Robust Face Recognition Under Occlusion Using Attention-Enhanced Angular Margin Loss
摘要
The widespread use of facial masks poses a major challenge for face recognition systems, often leading to drastic performance degradation. This paper presents a systematic, multi-stage framework to build a highly robust face recognition model against such occlusions. We perform extensive ablation experiments by gradually introducing three main enhancements over a strong Triplet Loss baseline: (1) Mask-Aware Sampling to explicitly learn cross-mask invariances; (2) a Spatial Attention module to adaptively focus on un-occluded facial regions; and (3) the state-of-the-art ArcFace loss to maximize the embedding’s discrimination power.

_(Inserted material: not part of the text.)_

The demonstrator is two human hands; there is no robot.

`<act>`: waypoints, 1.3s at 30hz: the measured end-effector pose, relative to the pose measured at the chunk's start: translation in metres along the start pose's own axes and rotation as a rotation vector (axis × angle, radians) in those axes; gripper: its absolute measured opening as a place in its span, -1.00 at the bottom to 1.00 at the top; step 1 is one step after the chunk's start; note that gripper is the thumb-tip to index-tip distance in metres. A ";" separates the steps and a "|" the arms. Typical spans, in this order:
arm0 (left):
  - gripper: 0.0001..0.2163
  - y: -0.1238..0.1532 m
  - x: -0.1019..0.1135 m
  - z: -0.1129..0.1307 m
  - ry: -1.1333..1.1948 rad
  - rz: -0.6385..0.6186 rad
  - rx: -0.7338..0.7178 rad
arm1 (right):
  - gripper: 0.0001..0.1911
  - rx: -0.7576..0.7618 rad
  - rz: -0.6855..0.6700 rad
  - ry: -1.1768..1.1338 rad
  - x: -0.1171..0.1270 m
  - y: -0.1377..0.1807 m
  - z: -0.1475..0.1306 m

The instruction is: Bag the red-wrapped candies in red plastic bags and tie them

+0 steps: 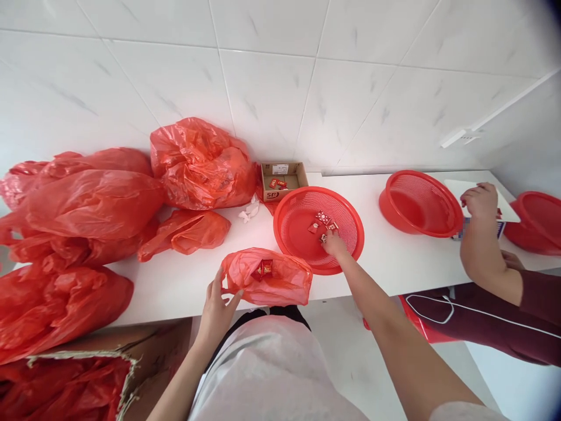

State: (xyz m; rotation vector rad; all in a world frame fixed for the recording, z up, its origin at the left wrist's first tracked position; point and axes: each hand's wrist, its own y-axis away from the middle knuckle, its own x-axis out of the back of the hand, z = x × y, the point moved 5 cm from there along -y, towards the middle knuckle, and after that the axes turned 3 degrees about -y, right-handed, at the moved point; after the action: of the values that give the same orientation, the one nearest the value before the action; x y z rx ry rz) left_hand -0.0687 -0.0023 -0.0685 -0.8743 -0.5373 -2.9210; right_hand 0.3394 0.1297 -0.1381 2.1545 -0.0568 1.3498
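My left hand [217, 303] grips the left edge of a red plastic bag [289, 286], thumb on the near rim. The bag lies with its mouth open at the table's front edge, and small red packets [264, 269] show inside. My right hand [335, 242] reaches into a red perforated plastic basket [291, 225]. Its fingers are closed on a small red patterned packet [324, 238] at the basket's bottom. A few similar small packets [323, 217] lie just beyond my fingertips. My palm is turned down, so part of the grip is hidden.
A cardboard box [291, 187] with small red packets stands behind the basket. Full red bags [201, 164] crowd the left. Crumpled tissue [249, 209] lies nearby. At right are another red basket [421, 199] and a co-worker's hand [482, 202] over a white scale-like plate [504, 204].
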 end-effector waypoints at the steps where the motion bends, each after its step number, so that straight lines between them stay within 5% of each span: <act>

Extensive experiments demonstrate that our final model not only achieves an outstanding F1-score exceeding 97% across all verification scenarios (unmasked-unmasked, masked-masked, and cross-mask) but, more critically, exhibits exceptional robustness, reducing the performance variance between the easiest and hardest scenarios from 5.9% in the baseline to a mere 2.0%. Furthermore, we evaluate our models also on the Labeled Faces in the Wild (LFW) which is a standard face benchmark and our final model achieved an efficient improvement of +8.9% accuracy improvement over the baseline in the general case of LFW, demonstrating that our model acts effectively in general when it may not be necessarily occlusive situation as well.